Die Debatte um die Nobelpreisvergabe an Handke hatte bereits eingesetzt, als der in Bosnien geborene Schriftsteller Saša Stanišić bei der Verleihung des Deutschen Buchpreises im Frankfurter Römer für einen Paukenschlag sorgte. Handke relativiere die von Historikern und dem Internationalen Strafgerichtshof für das ehemalige Jugoslawien festgestellten Verbrechen von serbischer Seite: "Ich hatte das Glück, dem zu entkommen, was Peter Handke in seinen Texten nicht beschreibt", sagte Stanišić, der 1992 nach Deutschland geflohen war, in seiner Dankesrede. Es mache ihn wütend, dass Handke "die Lüge oder die Verklärung der Wirklichkeit ins Erzählen" bringe, indem er vorgebe, die Wahrheit nicht zu kennen, Tatsachen erfinde und dabei die Erfindung als Tatsache hinstelle.

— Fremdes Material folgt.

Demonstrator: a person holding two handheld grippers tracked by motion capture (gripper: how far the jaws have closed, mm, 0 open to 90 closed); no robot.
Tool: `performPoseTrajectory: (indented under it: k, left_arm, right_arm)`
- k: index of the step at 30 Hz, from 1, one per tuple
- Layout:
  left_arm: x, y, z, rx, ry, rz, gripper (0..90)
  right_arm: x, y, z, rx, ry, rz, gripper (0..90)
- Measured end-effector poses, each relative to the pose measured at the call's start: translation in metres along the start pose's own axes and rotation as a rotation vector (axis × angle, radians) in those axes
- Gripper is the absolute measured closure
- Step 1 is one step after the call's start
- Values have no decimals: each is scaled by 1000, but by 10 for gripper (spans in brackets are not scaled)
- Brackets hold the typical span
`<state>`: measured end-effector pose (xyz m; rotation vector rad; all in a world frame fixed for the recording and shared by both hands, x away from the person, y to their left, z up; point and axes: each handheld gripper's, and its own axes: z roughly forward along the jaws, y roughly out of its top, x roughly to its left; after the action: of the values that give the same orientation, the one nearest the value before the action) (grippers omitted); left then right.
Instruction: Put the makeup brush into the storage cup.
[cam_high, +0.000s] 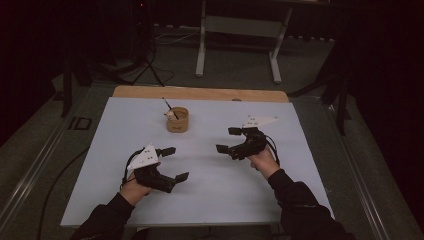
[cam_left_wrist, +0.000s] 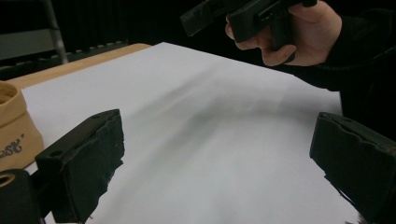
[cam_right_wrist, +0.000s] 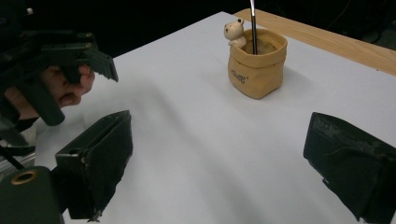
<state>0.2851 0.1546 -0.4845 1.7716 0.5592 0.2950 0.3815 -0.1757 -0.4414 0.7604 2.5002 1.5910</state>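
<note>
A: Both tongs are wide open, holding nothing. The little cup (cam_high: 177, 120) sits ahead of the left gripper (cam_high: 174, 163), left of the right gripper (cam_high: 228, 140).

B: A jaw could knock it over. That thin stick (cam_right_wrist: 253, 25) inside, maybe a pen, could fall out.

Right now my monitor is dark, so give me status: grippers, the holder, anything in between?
Left gripper open, nothing held. Right gripper open, nothing held. Tan pen holder upright, pen inside, untouched. White mat bare between grippers and holder.
</note>
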Motion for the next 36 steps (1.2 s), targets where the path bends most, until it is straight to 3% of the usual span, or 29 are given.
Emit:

Der Vorwurf: "Geschichtsfälschung"
Dass Handke den Nobelpreis nicht verdient habe, hatte vor Stanišić bereits die kroatisch-deutsche Schriftstellerin Alida Bremer scharf kommentiert. In einem Beitrag für die Deutsche Welle kritisierte sie: "Handke spielte gerne einen Balkan-Experten, der sich allerdings als ein an Fakten nicht interessierter Dichter rechtfertigen kann. Er nahm den Spruch 'Serben alle und überall' ernst (…)." In einem ausführlichen Essay für das Kulturmagazin Perlentaucher verfolgte sie "Die Spur des Irrläufers" noch detaillierter, um nachzuweisen, dass man gerade bei Handke das literarische Werk nicht von seinem politisch zu interpretierenden Leben trennen könne.
Als der Suhrkamp Verlag, der seit 50 Jahren Handkes Bücher herausgibt, eine Verteidigung Handkes veröffentlichte, beharrte auch der Literaturwissenschaftler Vahidin Preljević, Germanist an der Universität Sarajevo, darauf, dass der Schriftsteller seit 1996 "unbeirrbar dasselbe monströse Narrativ, eine zynische Geschichtsfälschung" vertrete. Handke überschreite mit seiner "ästhetischen Utopie" Grenzen und mache "den ganzen Balkan, insbesondere Serbien, zur Geisel seiner poetischen Obsession".
"Anti-Handke-Propaganda"
Ein solches Verständnis von Peter Handkes Werk sei eine geradezu "monströse Unterstellung", so der Handke-Forscher und Online-Journalist Lothar Struck. Er reihte sich ein in eine ganze Riege prominenter Handke-Unterstützer. "Der große Dichter Handke hat den Nobelpreis zehnmal verdient", versicherte die Nobelpreisträgerin Elfriede Jelinek. Für sie gehe es dabei einzig um literarische Qualität.
Theatermacher und Schriftsteller wie Eugen Ruge protestierten gegen das Ausmaß der Kritik. Im November formulierten in Österreich rund 120 Autoren, Literaturwissenschaftler, Übersetzer und Künstler in einem Offenen Brief ihr Unbehagen darüber. Die Kritik an Handke habe "längst den Boden vertretbarer Auseinandersetzungen unter den Füßen verloren", hieß es darin. "Sie besteht fast nur noch aus Hass, Missgunst, Unterstellungen, Verzerrungen und ähnlichem mehr, sie ist zu einer Anti-Handke-Propaganda verkommen."
Keine Zugeständnisse
Peter Handke selbst äußerte sich in verschiedenen Interviews, unter anderem in der Wochenzeitung "Die Zeit". Dabei machte er keine Zugeständnisse, im Gegenteil wiederholte er seine bekannten Positionen. Es sei ihm um "Gerechtigkeit für Serbien" gegangen. "Kein Wort von dem, was ich über Jugoslawien geschrieben habe, ist denunzierbar, kein einziges. Das ist Literatur", betonte Handke. Sympathien für Milošević habe er niemals geäußert. "Ich habe mich keinen Augenblick verbeugt, weder innerlich noch äußerlich."
Ob das zutrifft und ob die Schwedische Akademie Handkes Beitrag zur Literatur zu Recht würdigt, lässt sich überprüfen. Die vom Suhrkamp Verlag herausgegebene "Handke Bibliothek", in der alles enthalten ist, was der kritisierte Preisträger je in Buchform veröffentlicht hat, umfasst über 11.400 Seiten.